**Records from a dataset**
[Start of section]
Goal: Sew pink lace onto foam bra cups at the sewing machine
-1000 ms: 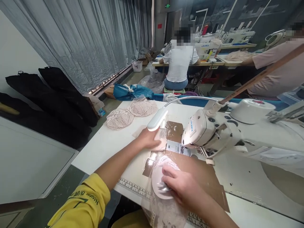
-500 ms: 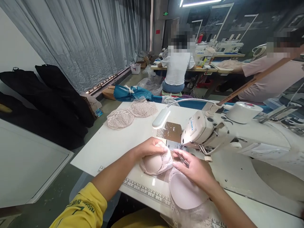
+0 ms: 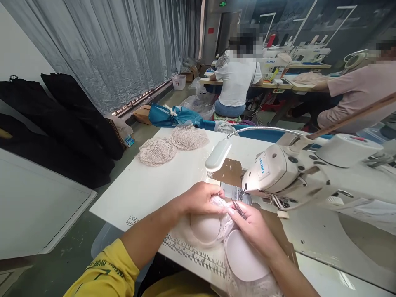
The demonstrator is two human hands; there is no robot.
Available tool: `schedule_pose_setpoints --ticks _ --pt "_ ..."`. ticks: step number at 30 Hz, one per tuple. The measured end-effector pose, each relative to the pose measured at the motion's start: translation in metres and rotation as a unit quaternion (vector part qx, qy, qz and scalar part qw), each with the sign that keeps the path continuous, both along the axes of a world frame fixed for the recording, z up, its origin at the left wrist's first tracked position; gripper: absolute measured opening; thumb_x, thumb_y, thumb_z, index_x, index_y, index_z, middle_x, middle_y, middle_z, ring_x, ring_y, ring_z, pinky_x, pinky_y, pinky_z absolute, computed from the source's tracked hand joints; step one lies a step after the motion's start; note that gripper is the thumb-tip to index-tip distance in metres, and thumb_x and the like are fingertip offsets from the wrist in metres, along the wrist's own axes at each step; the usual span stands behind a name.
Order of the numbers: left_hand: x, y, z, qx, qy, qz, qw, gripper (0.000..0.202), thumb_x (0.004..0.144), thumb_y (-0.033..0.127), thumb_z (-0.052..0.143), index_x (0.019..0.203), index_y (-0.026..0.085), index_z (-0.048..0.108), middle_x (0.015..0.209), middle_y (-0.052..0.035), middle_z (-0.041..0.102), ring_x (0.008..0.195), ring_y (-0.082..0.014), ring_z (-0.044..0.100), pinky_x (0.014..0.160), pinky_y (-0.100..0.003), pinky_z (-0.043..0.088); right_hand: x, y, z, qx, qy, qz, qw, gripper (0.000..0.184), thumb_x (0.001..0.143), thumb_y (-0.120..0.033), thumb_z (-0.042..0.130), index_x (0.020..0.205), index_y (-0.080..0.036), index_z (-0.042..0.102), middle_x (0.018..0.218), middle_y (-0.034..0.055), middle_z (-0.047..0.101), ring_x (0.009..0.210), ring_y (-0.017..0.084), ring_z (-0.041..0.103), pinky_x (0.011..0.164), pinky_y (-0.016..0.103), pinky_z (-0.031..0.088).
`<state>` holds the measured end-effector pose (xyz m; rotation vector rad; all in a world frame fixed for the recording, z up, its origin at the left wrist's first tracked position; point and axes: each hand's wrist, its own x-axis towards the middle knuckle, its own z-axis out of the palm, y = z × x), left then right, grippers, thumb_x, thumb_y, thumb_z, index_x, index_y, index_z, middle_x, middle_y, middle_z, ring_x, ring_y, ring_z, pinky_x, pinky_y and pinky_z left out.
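A pale pink lace bra [image 3: 247,258] lies over the table's front edge, its moulded cups facing up. My left hand [image 3: 202,200] is closed on the lace edge by the far cup, thumb and fingers pinching it. Close against it on the right, my right hand [image 3: 252,220] has its thumb and fingertips at the same lace edge. Small metal thread snips [image 3: 239,209] are tucked in that right hand, blades pointing up and left; their handles are hidden by the fingers.
A white sewing machine [image 3: 278,173] stands right of my hands, with a lamp [image 3: 218,154] on a bent neck above them. Another lace bra [image 3: 159,150] rests at the table's far left. A printed ruler [image 3: 194,255] runs along the front edge. Two co-workers sit beyond.
My right hand has moved in to the left and now meets the lace edge beside my left hand. The far cup has tilted and shifted nearer the front. The camera view has shifted slightly.
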<state>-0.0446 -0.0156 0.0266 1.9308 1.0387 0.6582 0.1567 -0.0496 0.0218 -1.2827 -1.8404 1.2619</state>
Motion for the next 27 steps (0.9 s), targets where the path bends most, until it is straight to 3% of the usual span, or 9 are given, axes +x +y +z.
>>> schedule_pose_setpoints --ticks 4,8,10,13,19,27 --pt "0.0 0.002 -0.004 -0.155 -0.047 -0.042 0.986 0.027 0.073 0.038 0.07 0.081 0.013 0.066 0.074 0.0005 0.059 0.069 -0.0113 0.052 0.06 -0.019 0.037 0.009 0.003 -0.005 0.009 -0.007 -0.009 1.0 0.029 0.088 -0.047 0.048 0.096 -0.022 0.061 0.087 0.0034 0.065 0.078 0.018 0.058 0.07 0.028 0.047" --pt "-0.001 0.003 -0.002 -0.218 -0.084 -0.067 0.97 0.027 0.074 0.038 0.07 0.078 0.012 0.068 0.074 -0.001 0.06 0.07 -0.012 0.053 0.061 -0.02 0.039 0.023 0.006 -0.011 -0.009 -0.008 -0.004 1.0 0.041 0.093 -0.051 0.038 0.112 -0.022 0.059 0.083 0.0042 0.065 0.066 0.016 0.059 0.064 0.029 0.049" --pt "-0.001 0.002 -0.001 -0.24 -0.096 -0.062 0.964 0.027 0.074 0.038 0.07 0.08 0.012 0.069 0.077 -0.0028 0.063 0.072 -0.0135 0.056 0.064 -0.021 0.042 0.025 0.007 -0.009 -0.006 -0.016 0.002 1.0 0.04 0.09 -0.051 0.044 0.113 -0.023 0.063 0.095 0.0072 0.069 0.084 0.021 0.064 0.076 0.033 0.051" --pt "0.0 0.001 -0.001 -0.261 -0.108 -0.051 0.958 0.028 0.074 0.038 0.07 0.082 0.012 0.071 0.077 -0.0038 0.065 0.073 -0.0145 0.058 0.064 -0.022 0.044 0.023 0.007 -0.004 -0.007 -0.008 0.02 1.0 0.037 0.086 -0.048 0.054 0.112 -0.024 0.066 0.112 0.0087 0.068 0.106 0.025 0.06 0.091 0.037 0.048" --pt "0.004 -0.001 -0.001 -0.28 -0.11 -0.045 0.953 0.025 0.071 0.036 0.072 0.077 0.011 0.071 0.072 -0.0028 0.065 0.068 -0.0137 0.058 0.059 -0.02 0.043 0.013 0.002 0.002 -0.039 -0.011 0.035 0.999 0.032 0.087 -0.047 0.053 0.106 -0.022 0.062 0.091 0.0039 0.069 0.083 0.019 0.063 0.076 0.032 0.051" --pt "0.005 -0.001 -0.003 -0.268 -0.094 -0.057 0.957 0.025 0.071 0.036 0.072 0.075 0.011 0.071 0.071 -0.002 0.063 0.068 -0.013 0.056 0.057 -0.02 0.041 0.011 0.001 -0.001 -0.017 0.006 0.007 1.0 0.025 0.088 -0.044 0.053 0.091 -0.021 0.064 0.091 0.0046 0.068 0.085 0.02 0.062 0.077 0.032 0.049"
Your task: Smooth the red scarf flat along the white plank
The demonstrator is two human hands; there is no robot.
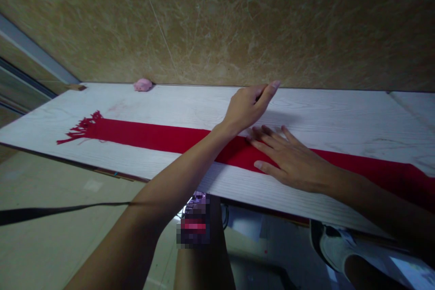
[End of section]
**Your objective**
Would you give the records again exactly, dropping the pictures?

**Output of the task**
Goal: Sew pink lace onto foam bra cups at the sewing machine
-1000 ms: 
-500 ms: 
+0 ms: 
The demonstrator is two human hands; there is no robot.
Available tool: `schedule_pose_setpoints --ticks _ --pt "_ ..."`. ticks: step number at 30 Hz, one per tuple. The measured end-effector pose, each relative to the pose measured at the motion's start: translation in metres and rotation as a unit quaternion (vector part qx, qy, qz and scalar part qw), each with the sign that keeps the path continuous, both along the axes of a world frame fixed for the recording, z up, its origin at the left wrist's first tracked position; gripper: absolute measured opening; thumb_x, thumb_y, thumb_z, index_x, index_y, index_z, middle_x, middle_y, middle_z, ring_x, ring_y, ring_z, pinky_x, pinky_y, pinky_z absolute, computed from the source's tracked hand joints; step one lies a step after the motion's start; note that gripper is the thumb-tip to index-tip distance in metres, and thumb_x and the like are fingertip offsets from the wrist in metres, along the wrist's own axes at each step; the usual span stands behind a name.
Order of the numbers: left_hand: x, y, z, qx, qy, qz, qw, gripper (0.000..0.202), thumb_x (0.004..0.144), thumb_y (-0.033..0.127), thumb_z (-0.052..0.143), index_x (0.019..0.203), index_y (-0.026..0.085), index_z (-0.048..0.108), middle_x (0.015..0.209), middle_y (-0.052..0.035), middle_z (-0.041..0.102), ring_x (0.008..0.195), ring_y (-0.082..0.014), ring_z (-0.044..0.100), pinky_x (0.014..0.160), pinky_y (-0.100..0.003), pinky_z (-0.043..0.088); right_hand: x, y, z, qx, qy, qz, qw, gripper (0.000..0.184), thumb_x (0.001..0.143), thumb_y (-0.120..0.033), thumb_z (-0.042..0.130), index_x (0.020..0.205), index_y (-0.080..0.036), index_z (-0.042..0.102), middle_x (0.018..0.218), middle_y (-0.034..0.055), middle_z (-0.047..0.101), ring_x (0.009..0.210), ring_y (-0.017..0.084), ring_z (-0.041..0.103), pinky_x (0.011..0.164), pinky_y (-0.016..0.103), pinky_z (-0.031..0.088).
`<state>` holds the measured end-effector pose (xyz m; rotation vector rad; all in a world frame fixed for the recording, z up, its origin at the left wrist's first tracked position; point and axes: each hand's wrist, its own x-axis towards the middle knuckle, its own z-axis out of the palm, y = z × x), left then right, grippers, thumb_x, thumb_y, thumb_z, index_x, index_y, index_z, middle_x, middle_y, middle_z, ring_x, ring_y, ring_z, pinky_x, pinky_y and pinky_z left out.
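A pale pink lace bra [image 3: 247,258] lies over the table's front edge, its moulded cups facing up. My left hand [image 3: 202,200] is closed on the lace edge by the far cup, thumb and fingers pinching it. Close against it on the right, my right hand [image 3: 252,220] has its thumb and fingertips at the same lace edge. Small metal thread snips [image 3: 239,209] are tucked in that right hand, blades pointing up and left; their handles are hidden by the fingers.
A white sewing machine [image 3: 278,173] stands right of my hands, with a lamp [image 3: 218,154] on a bent neck above them. Another lace bra [image 3: 159,150] rests at the table's far left. A printed ruler [image 3: 194,255] runs along the front edge. Two co-workers sit beyond.
My right hand has moved in to the left and now meets the lace edge beside my left hand. The far cup has tilted and shifted nearer the front. The camera view has shifted slightly.
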<state>-0.0446 -0.0156 0.0266 1.9308 1.0387 0.6582 0.1567 -0.0496 0.0218 -1.2827 -1.8404 1.2619</state>
Motion for the next 27 steps (0.9 s), targets where the path bends most, until it is straight to 3% of the usual span, or 9 are given, axes +x +y +z.
>>> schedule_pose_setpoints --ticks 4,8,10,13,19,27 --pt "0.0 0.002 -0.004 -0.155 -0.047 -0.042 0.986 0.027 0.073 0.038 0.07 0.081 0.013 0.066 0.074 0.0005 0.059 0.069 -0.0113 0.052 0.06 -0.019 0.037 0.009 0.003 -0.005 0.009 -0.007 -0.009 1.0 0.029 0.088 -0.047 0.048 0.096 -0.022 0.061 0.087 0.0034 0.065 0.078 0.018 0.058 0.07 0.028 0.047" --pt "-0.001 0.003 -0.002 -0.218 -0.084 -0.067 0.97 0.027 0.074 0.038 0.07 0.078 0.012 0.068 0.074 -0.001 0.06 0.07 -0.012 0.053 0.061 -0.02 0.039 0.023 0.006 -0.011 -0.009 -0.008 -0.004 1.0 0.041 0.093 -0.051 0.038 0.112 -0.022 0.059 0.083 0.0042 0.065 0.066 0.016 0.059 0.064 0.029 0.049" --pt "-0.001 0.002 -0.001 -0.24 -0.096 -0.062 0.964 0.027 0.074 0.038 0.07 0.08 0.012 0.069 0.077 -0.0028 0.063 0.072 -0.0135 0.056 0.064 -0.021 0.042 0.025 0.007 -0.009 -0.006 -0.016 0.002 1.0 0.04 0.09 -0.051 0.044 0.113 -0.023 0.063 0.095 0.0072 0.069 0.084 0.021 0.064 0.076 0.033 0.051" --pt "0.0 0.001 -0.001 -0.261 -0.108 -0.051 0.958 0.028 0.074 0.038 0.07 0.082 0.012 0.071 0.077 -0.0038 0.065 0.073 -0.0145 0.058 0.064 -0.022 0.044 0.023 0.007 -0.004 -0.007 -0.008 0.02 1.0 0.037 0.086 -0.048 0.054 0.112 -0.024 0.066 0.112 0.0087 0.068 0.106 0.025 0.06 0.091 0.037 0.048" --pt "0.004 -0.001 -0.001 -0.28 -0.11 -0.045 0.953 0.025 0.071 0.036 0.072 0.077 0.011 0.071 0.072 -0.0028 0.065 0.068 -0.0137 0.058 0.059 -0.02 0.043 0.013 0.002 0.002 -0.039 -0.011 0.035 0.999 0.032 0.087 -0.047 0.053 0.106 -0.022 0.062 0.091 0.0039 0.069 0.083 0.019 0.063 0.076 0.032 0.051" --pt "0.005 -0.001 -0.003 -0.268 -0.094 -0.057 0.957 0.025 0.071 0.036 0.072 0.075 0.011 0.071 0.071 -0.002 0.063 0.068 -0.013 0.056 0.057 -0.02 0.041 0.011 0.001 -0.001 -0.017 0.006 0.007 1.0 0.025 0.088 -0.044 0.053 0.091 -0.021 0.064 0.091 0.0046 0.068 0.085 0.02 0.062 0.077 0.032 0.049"
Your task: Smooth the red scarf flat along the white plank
The demonstrator is two human hands; there is no robot.

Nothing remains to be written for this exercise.